NetBSD Problem Report #47431
From dholland@macaran.localdomain Thu Jan 10 23:22:54 2013
Return-Path: <dholland@macaran.localdomain>
Received: from mail.netbsd.org (mail.netbsd.org [149.20.53.66])
by www.NetBSD.org (Postfix) with ESMTP id D3A0263EA72
for <gnats-bugs@gnats.NetBSD.org>; Thu, 10 Jan 2013 23:22:53 +0000 (UTC)
Message-Id: <20130110232344.8192A6E239@macaran.localdomain>
Date: Thu, 10 Jan 2013 18:23:44 -0500 (EST)
From: dholland@eecs.harvard.edu
Reply-To: dholland@eecs.harvard.edu
To: gnats-bugs@gnats.NetBSD.org
Subject: nanosleep is more like millisleep
X-Send-Pr-Version: 3.95
>Number: 47431
>Category: kern
>Synopsis: nanosleep is more like millisleep
>Confidential: no
>Severity: critical
>Priority: medium
>Responsible: kern-bug-people
>State: open
>Class: sw-bug
>Submitter-Id: net
>Arrival-Date: Thu Jan 10 23:25:00 +0000 2013
>Last-Modified: Wed Mar 26 18:10:00 +0000 2014
>Originator: David A. Holland
>Release: NetBSD 6.99.11 (20120906)
>Organization:
>Environment:
System: NetBSD macaran 6.99.11 NetBSD 6.99.11 (MACARAN) #15: Mon Oct 15 21:24:31 EDT 2012 dholland@macaran:/usr/src/sys/arch/amd64/compile/MACARAN amd64
Architecture: x86_64
Machine: amd64
>Description:
nanosleep(2) (and its related forms) do an exceptionally poor job.
While NetBSD is not a realtime system and nothing is particularly
guaranteed, the current nanosleep behavior is near-useless and we can
and should better.
I wrote a simple test program to measure how long nanosleep actually
sleeps, and ascertained the following (on an otherwise idle system
with plenty of spare cores):
- nanosleep(0) apparently doesn't sleep, but nearly always takes
several milliseconds to return; this seems excessive, even if
we assume part of that time is actually being used calling
clock_gettime().
- For all time values > 0 and <= 10 ms, the resulting delay is
almost always 19.99 ms.
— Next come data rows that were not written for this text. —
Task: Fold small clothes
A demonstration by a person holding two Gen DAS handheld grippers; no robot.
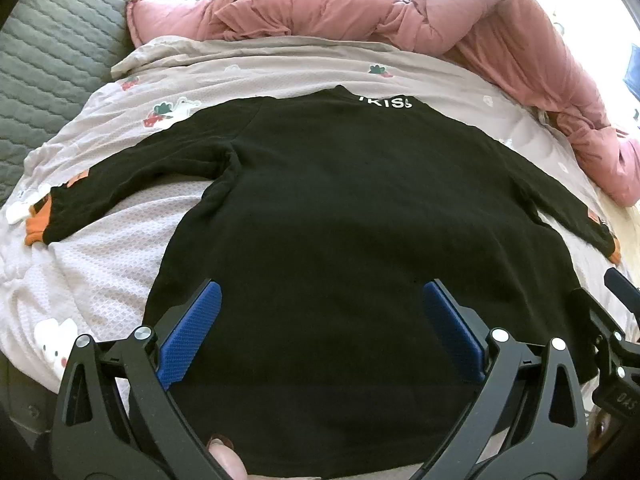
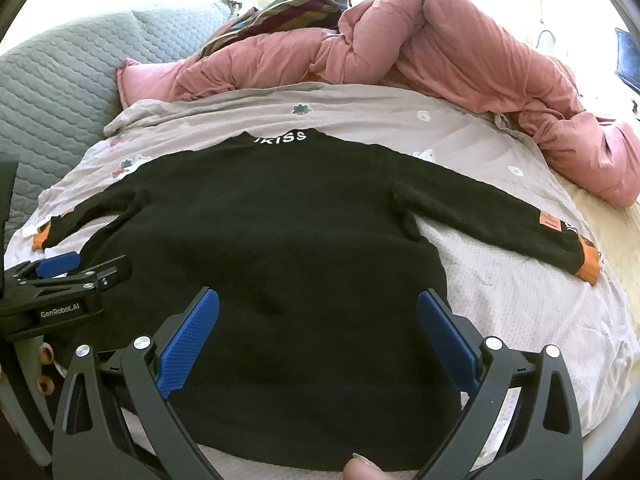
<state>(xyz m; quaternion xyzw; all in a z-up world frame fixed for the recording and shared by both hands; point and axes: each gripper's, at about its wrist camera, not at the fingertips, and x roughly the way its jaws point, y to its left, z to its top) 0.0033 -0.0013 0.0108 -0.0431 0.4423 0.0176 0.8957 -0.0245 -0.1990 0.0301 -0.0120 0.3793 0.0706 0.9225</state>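
Both grippers, left gripper (image 1: 320, 312) and right gripper (image 2: 318, 322), gape wide, holding nothing.
The black sweater (image 2: 280, 248) lies flat mid-frame on the pale bedsheet (image 2: 500, 288), sleeves spread; pink duvet (image 2: 440, 48) across the top.

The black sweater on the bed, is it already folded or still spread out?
Spread out. The black sweater lies flat on the bed cover, both sleeves stretched sideways, collar away from the camera.
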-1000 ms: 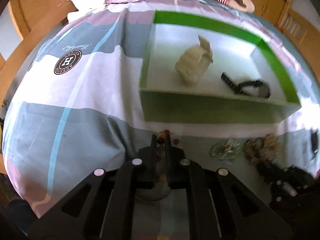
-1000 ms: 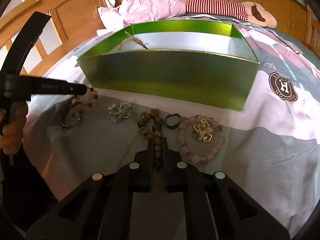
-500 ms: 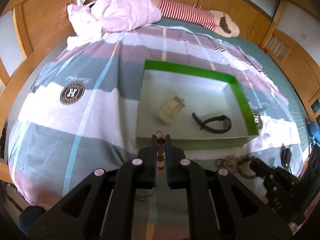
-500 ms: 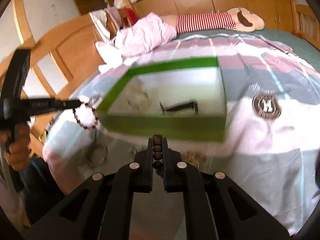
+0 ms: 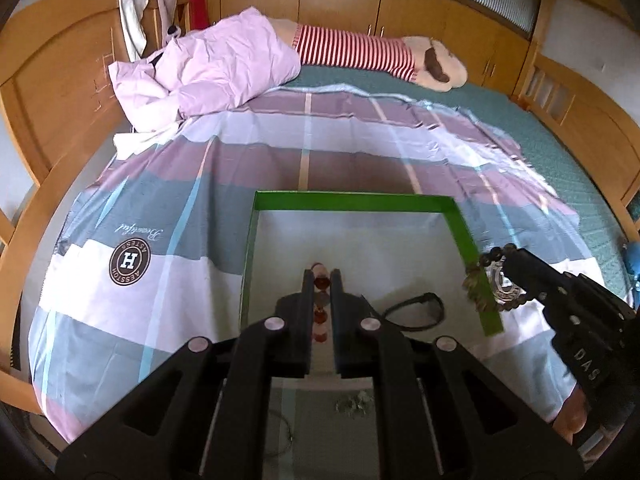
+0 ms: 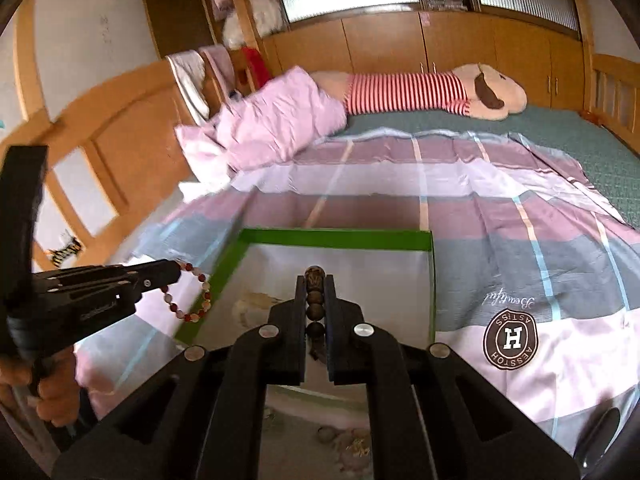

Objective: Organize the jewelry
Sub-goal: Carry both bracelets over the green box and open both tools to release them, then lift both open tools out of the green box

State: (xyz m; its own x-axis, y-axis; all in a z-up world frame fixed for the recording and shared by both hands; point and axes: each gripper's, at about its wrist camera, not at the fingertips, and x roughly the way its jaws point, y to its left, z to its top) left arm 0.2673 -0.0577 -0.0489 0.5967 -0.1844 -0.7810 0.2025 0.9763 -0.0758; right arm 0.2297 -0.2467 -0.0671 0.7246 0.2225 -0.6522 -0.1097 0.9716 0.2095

I assume this is two scheduler quanta,
since I notice that HZ is still 100.
- (I thought x86 had changed to HZ=1000 some time back, but
apparently not.)
- For all time values >= 20 ms, the resulting delay is nearly
always the requested time plus 9.99 ms, or sometimes a bit more
than that. That is, even if the requested delay is an integer
number of scheduler quanta, we always sleep for one more.
Ostensibly if one wants to sleep for small amounts of time, one is
supposed to busy-loop; this is fine. However, nanosleep is supposed to
do this for me, and do it in the kernel where ready access to
fine-grained timing is available. This is arguably the whole point of
nanosleep(*). Furthermore, in general only the kernel can know the
length of time at which sleeping should give way to spinning.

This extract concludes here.